● **EXERCISE REQUIREMENTS**:
The answer is a single figure: how many lines below contain the word "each".

--- START ---

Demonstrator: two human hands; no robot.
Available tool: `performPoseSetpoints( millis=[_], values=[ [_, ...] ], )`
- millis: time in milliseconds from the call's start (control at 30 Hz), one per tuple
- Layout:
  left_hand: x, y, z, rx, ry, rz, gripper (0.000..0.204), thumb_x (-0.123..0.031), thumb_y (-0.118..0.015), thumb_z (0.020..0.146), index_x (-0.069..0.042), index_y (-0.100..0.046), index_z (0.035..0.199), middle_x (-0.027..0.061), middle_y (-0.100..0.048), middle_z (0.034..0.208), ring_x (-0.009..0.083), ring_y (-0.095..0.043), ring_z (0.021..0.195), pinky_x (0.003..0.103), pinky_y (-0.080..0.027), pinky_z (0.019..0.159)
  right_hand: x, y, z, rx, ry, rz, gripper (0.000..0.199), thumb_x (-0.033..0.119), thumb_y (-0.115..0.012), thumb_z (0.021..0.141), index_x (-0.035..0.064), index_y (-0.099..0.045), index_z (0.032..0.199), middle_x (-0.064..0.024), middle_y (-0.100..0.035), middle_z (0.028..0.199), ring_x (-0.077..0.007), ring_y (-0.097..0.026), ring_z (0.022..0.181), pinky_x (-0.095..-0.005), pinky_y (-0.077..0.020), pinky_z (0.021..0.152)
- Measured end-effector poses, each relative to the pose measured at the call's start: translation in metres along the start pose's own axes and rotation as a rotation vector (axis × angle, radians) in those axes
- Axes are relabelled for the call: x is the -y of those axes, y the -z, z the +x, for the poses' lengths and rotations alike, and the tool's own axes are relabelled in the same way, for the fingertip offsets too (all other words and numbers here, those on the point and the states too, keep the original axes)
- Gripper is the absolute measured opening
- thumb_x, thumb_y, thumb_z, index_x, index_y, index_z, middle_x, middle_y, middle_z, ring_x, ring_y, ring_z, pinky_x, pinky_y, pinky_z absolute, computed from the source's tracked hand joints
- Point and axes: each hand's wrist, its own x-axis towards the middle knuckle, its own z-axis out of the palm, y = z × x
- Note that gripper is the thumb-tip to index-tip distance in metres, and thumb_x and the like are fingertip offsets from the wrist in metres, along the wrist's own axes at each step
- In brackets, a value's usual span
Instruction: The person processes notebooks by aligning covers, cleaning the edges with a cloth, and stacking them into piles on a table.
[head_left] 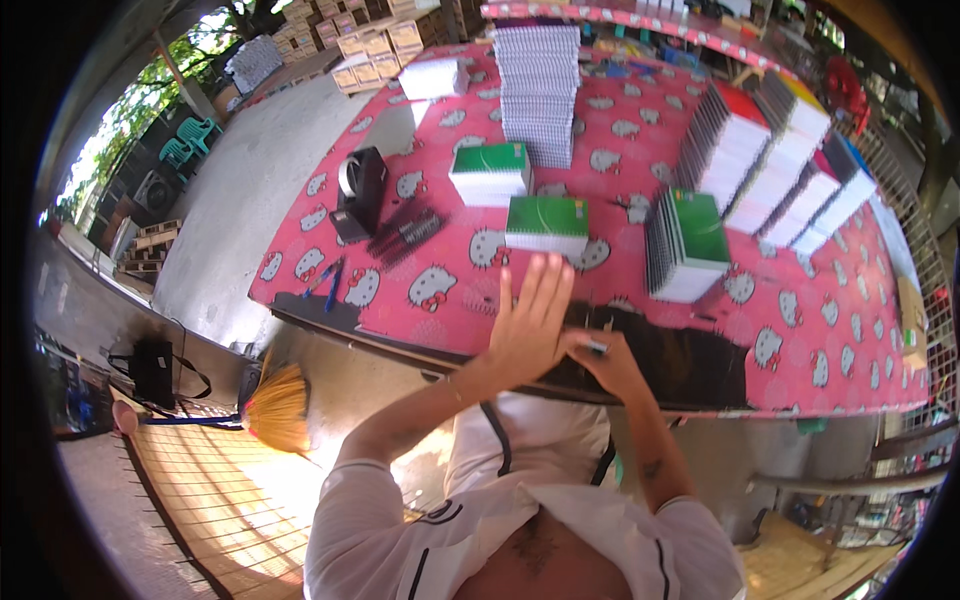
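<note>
My left hand (532,318) is raised over the table's near edge with its fingers stretched out, holding nothing. Close beside it, my right hand (610,366) has curled fingers and a small shiny thing (597,347) at them, too small to name. Just beyond my left fingertips lies a short stack of green-covered notebooks (547,222). Another green-topped stack (490,172) is behind it to the left. To the right stands a taller stack of green spiral notebooks (692,245).
A pink cloth with cartoon cats covers the table (430,330); its dark surface shows at the near edge. A black device (360,195), black spiral coils (408,235) and pens (333,285) lie left. A tall notebook stack (537,90) stands far; red-topped (725,150) and yellow-topped stacks (785,140) stand right.
</note>
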Motion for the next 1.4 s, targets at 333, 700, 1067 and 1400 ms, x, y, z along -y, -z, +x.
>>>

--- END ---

● **TASK RESPONSE**:
3